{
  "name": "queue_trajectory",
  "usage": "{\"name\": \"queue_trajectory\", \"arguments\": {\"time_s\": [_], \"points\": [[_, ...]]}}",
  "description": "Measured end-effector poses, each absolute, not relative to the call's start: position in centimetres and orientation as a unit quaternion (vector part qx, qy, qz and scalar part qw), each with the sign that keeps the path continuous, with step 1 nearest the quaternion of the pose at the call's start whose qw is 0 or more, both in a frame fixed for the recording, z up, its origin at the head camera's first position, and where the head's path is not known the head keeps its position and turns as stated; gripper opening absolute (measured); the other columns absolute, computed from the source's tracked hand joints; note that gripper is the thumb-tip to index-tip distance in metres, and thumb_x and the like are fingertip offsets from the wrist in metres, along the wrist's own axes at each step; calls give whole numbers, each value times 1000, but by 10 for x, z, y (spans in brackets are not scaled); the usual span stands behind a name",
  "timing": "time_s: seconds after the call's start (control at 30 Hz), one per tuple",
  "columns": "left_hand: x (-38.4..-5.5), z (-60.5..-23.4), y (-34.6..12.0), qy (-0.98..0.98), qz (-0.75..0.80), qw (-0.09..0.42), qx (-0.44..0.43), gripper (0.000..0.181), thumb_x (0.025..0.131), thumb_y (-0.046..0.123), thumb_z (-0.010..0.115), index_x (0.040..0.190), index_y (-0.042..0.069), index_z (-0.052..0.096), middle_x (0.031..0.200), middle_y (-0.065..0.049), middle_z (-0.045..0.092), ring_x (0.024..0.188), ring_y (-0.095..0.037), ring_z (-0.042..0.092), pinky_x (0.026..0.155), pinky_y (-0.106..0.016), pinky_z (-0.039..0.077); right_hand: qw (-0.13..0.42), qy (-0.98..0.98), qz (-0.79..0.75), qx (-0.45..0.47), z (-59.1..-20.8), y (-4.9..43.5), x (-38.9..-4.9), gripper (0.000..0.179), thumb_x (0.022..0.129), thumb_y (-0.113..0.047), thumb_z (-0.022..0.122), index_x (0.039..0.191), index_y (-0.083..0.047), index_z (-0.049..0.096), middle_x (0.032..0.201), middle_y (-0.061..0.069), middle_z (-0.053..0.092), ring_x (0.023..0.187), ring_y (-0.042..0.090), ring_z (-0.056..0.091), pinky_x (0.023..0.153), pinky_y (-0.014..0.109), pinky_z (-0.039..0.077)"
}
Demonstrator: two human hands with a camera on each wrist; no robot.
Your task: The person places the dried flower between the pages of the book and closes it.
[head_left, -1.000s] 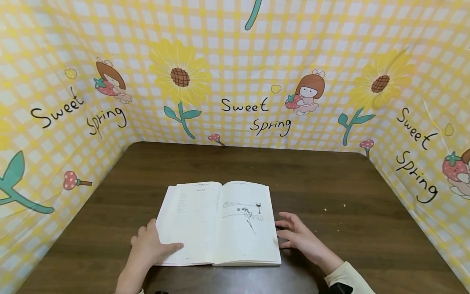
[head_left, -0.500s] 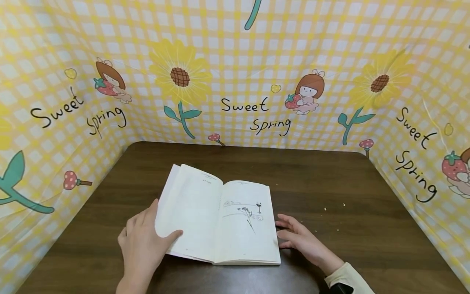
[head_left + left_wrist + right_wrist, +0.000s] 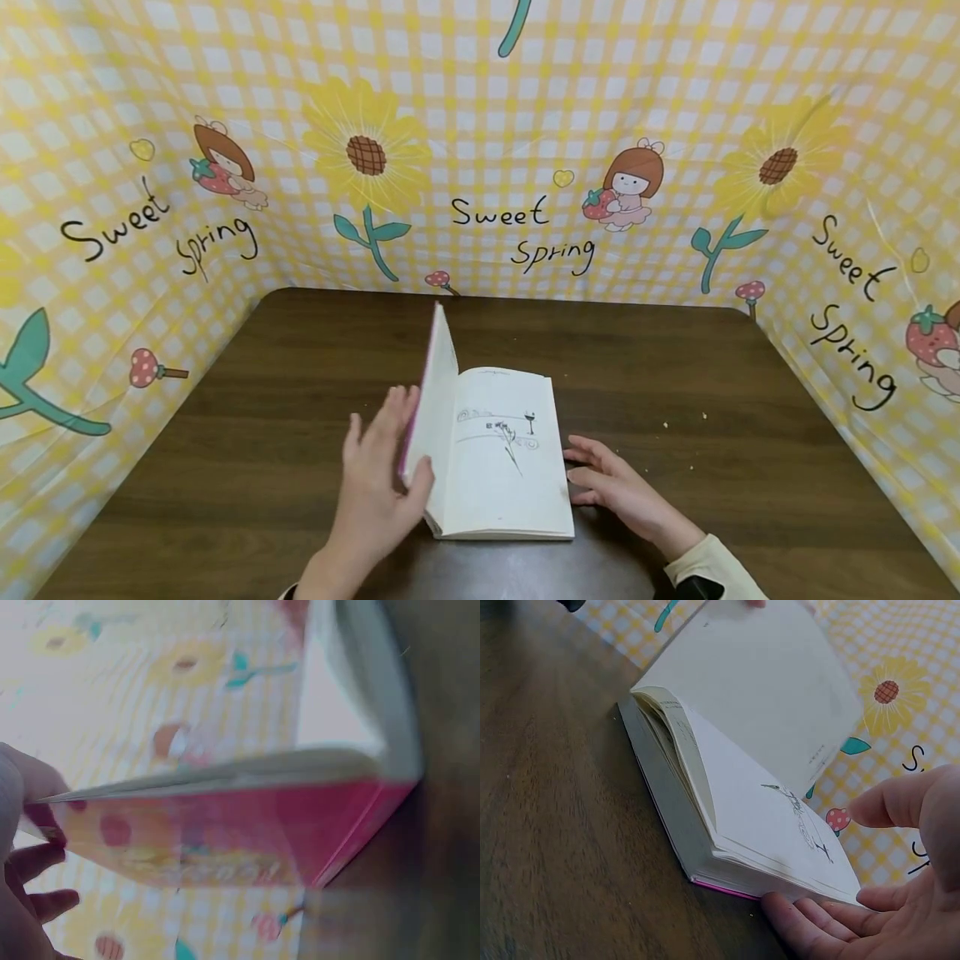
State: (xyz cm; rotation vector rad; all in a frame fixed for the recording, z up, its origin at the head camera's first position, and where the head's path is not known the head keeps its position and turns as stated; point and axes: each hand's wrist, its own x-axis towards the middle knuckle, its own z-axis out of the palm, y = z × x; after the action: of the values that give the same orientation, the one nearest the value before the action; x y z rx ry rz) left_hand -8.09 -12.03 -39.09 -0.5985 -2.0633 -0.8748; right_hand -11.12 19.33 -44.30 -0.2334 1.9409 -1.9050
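An open book (image 3: 510,492) lies on the table, its right-hand page showing a small line drawing. My left hand (image 3: 382,483) holds the book's left part nearly upright, thumb on the page side and fingers behind the cover. In the left wrist view the pink cover (image 3: 300,832) faces the camera, and the thumb and fingers pinch its outer edge at the left. My right hand (image 3: 622,496) rests on the table, fingertips at the book's right edge. In the right wrist view, its relaxed fingers lie along the thick page block (image 3: 675,802), with the thumb raised apart.
The dark wooden table (image 3: 645,358) stretches back and to both sides. A yellow checked cloth (image 3: 480,150) printed with flowers and figures walls it at the back and sides. Several small pale crumbs (image 3: 665,425) lie right of the book.
My left hand has raised the cover and left pages from lying flat to nearly upright, moving right. The right hand and the right part of the book have stayed in place.
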Motion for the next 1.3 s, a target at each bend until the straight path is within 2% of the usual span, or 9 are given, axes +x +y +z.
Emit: {"name": "queue_trajectory", "arguments": {"time_s": [0.1, 0.17, 0.33, 0.43, 0.53, 0.63, 0.77, 1.03, 1.3], "points": [[-79, -396, -106, -839, -310, 351, -278, 78, 78, 10, 64, 151, 1, 39, 145, -13, 52, 137, -41, 41, 101, -79, 19, 206, 694, -685, -80, -443, 193, -112, 67, 99, -7, 52, 150, 15, 15, 146, 40, 27, 114, 26, 55, 85, 37, 54], [-77, -400, -99, -861, -283, 299, -298, 81, 80, 13, 66, 154, 4, 35, 148, -10, 49, 141, -42, 35, 103, -79, 16, 208, 692, -688, -77, -443, 193, -112, 65, 100, -8, 51, 150, 15, 15, 147, 39, 27, 113, 24, 54, 85, 37, 54], [-75, -410, -88, -917, -214, 109, -317, 75, 88, 23, 64, 156, 10, 35, 160, -7, 33, 148, -44, 16, 106, -77, 9, 216, 679, -698, -73, -444, 193, -111, 62, 104, -14, 45, 150, 15, 15, 148, 38, 26, 112, 22, 52, 87, 38, 53], [-76, -414, -82, -928, -201, 9, -314, 69, 94, 29, 59, 157, 16, 35, 163, -5, 25, 148, -45, 10, 107, -76, 9, 219, 672, -704, -73, -444, 194, -111, 61, 106, -19, 40, 150, 15, 15, 148, 37, 26, 110, 20, 51, 87, 38, 52], [-80, -418, -77, -926, -200, -47, -317, 66, 98, 34, 57, 158, 21, 33, 163, -5, 25, 148, -44, 11, 108, -74, 12, 220, 669, -706, -74, -443, 195, -111, 61, 108, -22, 36, 150, 15, 14, 148, 37, 27, 109, 17, 53, 87, 37, 52], [-82, -421, -71, -924, -185, -75, -326, 64, 101, 41, 55, 158, 23, 33, 163, -6, 25, 148, -45, 12, 108, -74, 14, 223, 670, -704, -77, -442, 196, -111, 62, 108, -23, 36, 151, 15, 12, 150, 37, 25, 110, 16, 54, 88, 37, 52], [-82, -424, -66, -925, -152, -108, -330, 64, 101, 47, 53, 158, 26, 32, 164, -6, 22, 148, -46, 9, 107, -75, 13, 223, 672, -702, -81, -444, 196, -110, 65, 105, -18, 43, 151, 15, 11, 151, 38, 23, 112, 16, 55, 88, 35, 52], [-82, -422, -58, -927, -109, -150, -326, 61, 100, 47, 54, 155, 27, 38, 164, -3, 24, 149, -44, 9, 109, -73, 15, 215, 675, -699, -98, -447, 197, -106, 74, 98, -8, 57, 151, 16, 12, 150, 39, 24, 117, 23, 56, 89, 31, 52], [-86, -417, -54, -939, -38, -140, -313, 61, 96, 55, 56, 153, 37, 41, 162, 5, 29, 149, -38, 18, 109, -68, 25, 194, 721, -652, -136, -449, 198, -108, 73, 94, -5, 67, 148, 17, 23, 146, 36, 34, 120, 31, 52, 89, 30, 53]]}}
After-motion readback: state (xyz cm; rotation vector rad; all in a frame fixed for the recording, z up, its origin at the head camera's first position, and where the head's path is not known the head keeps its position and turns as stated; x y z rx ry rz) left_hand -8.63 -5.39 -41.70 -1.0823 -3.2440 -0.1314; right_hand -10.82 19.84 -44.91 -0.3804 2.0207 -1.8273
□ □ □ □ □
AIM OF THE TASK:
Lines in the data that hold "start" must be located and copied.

SOLVED EXERCISE:
  "description": "Measured end-effector poses, each absolute, not relative to the call's start: position in centimetres and orientation as a unit quaternion (vector part qx, qy, qz and scalar part qw), each with the sign that keeps the path continuous, with step 1 nearest the quaternion of the pose at the call's start whose qw is 0 or more, both in a frame fixed for the recording, z up, its origin at the head camera's first position, and where the head's path is not known the head keeps its position and turns as stated; gripper opening absolute (measured); the other columns absolute, computed from the source's tracked hand joints; note that gripper is the thumb-tip to index-tip distance in metres, and thumb_x and the like are fingertip offsets from the wrist in metres, along the wrist's own axes at each step; calls give whole numbers, each value times 1000, but by 10 for x, z, y (spans in brackets are not scaled); the usual span stands behind a name",
  "timing": "time_s: seconds after the call's start (control at 30 Hz), one per tuple",

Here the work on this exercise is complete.